To do this, practice facing your fears and doing things where you know you’ll likely fail. And even if you feel self-doubt, and do it anyways.
I like the Hello Fears project, where a woman realized she was living her life in fear and decided to face 100 fears in 100 days. She transformed her life.
While you don’t have to go as extreme, be willing to put yourself in situations where you know you won’t win. Then practice responding more healthily. For example, if you’re bad at sports but have always wanted to join a club team, do it- even if you’ll be embarrassed by your skills. Instead of criticizing yourself, practice self-compassion and kindness.
The more you get comfortable in your own skin and raise your self-confidence around fear and failure, the more you significantly increase the chance you’ll stop self-sabotaging behavior.
One Step Further
If you’ve gone through all the steps and still feel stuck, consider seeking therapy.
Emotional trauma, PTSD, physical abuse, or deeper mental health struggles can also be the root of self-sabotage.

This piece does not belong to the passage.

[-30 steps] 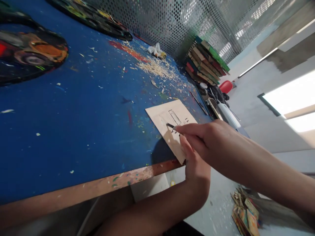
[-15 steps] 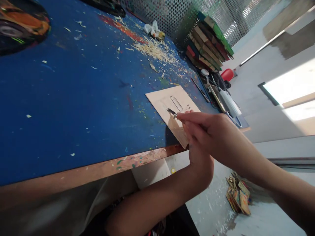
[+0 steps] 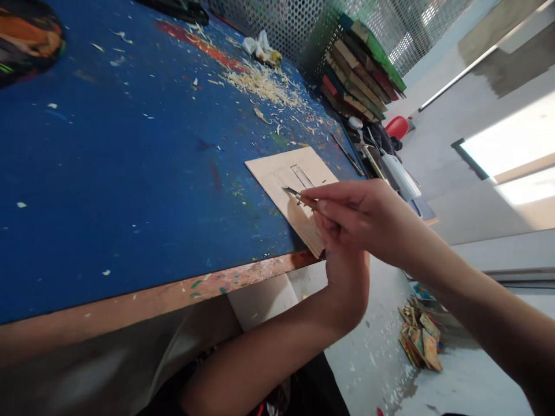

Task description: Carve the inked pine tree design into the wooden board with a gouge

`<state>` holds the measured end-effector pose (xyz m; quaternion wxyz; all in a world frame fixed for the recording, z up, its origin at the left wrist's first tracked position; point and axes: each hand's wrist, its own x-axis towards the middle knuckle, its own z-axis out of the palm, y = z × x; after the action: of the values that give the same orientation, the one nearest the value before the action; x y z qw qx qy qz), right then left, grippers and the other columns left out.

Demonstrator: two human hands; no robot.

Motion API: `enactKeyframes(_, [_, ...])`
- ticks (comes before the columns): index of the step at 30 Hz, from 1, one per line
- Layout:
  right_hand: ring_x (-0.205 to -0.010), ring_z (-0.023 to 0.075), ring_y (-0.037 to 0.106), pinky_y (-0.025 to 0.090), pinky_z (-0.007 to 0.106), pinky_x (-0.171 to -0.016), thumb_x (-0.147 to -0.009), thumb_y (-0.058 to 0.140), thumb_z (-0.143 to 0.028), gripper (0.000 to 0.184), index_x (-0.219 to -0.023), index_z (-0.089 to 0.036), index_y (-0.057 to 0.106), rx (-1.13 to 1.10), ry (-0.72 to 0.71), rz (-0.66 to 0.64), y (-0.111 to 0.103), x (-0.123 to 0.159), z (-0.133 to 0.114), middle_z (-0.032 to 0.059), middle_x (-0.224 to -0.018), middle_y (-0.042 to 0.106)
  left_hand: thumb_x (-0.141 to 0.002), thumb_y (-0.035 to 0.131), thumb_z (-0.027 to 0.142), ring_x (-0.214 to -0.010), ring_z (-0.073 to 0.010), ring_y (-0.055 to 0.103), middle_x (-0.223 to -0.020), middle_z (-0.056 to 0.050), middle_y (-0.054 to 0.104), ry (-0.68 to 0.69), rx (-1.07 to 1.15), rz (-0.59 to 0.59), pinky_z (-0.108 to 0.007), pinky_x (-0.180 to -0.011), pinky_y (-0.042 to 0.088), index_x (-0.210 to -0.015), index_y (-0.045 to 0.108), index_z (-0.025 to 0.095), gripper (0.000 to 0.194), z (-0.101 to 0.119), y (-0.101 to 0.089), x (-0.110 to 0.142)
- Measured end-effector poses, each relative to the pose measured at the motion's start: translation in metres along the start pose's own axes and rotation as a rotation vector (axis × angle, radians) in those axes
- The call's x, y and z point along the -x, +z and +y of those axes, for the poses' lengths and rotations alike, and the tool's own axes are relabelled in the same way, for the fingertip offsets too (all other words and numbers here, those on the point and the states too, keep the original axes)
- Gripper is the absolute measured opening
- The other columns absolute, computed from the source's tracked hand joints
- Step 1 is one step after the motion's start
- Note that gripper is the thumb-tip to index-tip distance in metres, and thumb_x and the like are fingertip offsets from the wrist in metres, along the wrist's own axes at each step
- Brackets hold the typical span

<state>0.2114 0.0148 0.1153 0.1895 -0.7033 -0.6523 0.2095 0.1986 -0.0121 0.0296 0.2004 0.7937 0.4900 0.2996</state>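
On the far left of the paint-flecked blue bench lies a dark, rounded object smeared with orange. Further right, the thin, pale wooden board rests flat, its long axis slanting down rightward to my hands. The slim carving tool with dark blade and brown handle points up and left across it; whether its tip touches, I cannot tell. My left grip, at the board's lower right, is too hidden to read. My right grip, overlapping it, pinches the handle.
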Motion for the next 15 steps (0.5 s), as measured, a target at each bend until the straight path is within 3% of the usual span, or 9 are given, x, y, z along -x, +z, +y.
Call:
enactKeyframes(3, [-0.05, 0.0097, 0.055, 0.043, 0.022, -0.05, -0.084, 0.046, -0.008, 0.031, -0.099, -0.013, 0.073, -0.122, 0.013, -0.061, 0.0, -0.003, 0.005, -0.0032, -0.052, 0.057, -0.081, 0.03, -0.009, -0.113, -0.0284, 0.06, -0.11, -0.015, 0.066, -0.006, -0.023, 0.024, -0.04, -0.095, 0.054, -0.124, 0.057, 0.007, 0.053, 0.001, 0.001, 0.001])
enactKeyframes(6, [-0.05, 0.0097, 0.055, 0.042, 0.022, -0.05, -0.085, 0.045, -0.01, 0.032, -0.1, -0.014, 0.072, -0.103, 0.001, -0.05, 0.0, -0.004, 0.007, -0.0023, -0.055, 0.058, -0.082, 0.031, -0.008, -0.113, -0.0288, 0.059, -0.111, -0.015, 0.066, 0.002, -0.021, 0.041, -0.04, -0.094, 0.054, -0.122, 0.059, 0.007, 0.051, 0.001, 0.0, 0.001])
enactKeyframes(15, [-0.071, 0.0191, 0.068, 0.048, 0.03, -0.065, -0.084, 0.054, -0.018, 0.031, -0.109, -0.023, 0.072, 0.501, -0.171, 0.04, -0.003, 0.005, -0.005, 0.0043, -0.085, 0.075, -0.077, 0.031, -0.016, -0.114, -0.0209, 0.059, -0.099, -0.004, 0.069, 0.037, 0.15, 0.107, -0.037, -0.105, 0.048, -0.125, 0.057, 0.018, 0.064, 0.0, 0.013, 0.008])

While you may be able to make some changes that last temporarily, you might need the help of a trained therapist to get to the root cause.
Avoiding therapy when you know it could really help can be a form of self-sabotage in and of itself. If you truly want to change your self-sabotaging behavior, it might be time to seek a therapist.
Your Best Life
If you are struggling with self-sabotage, I promise you; you are not alone.
Often having my self-esteem wrapped up in my work- coupled with being a perfectionist- has led me to struggle with self-sabotage.
I’ve often set impossible standards for myself and compared myself to highly successful people, leaving me paralyzed by fear.
Working through these steps, I’ve dramatically reduced my tendency to self-sabotage, although I still have to be mindful sometimes.
The weight lifted off you from confronting your tendency to self-sabotage makes life feel so much freer.
It also helps you get closer to the life you truly want to live- your best life.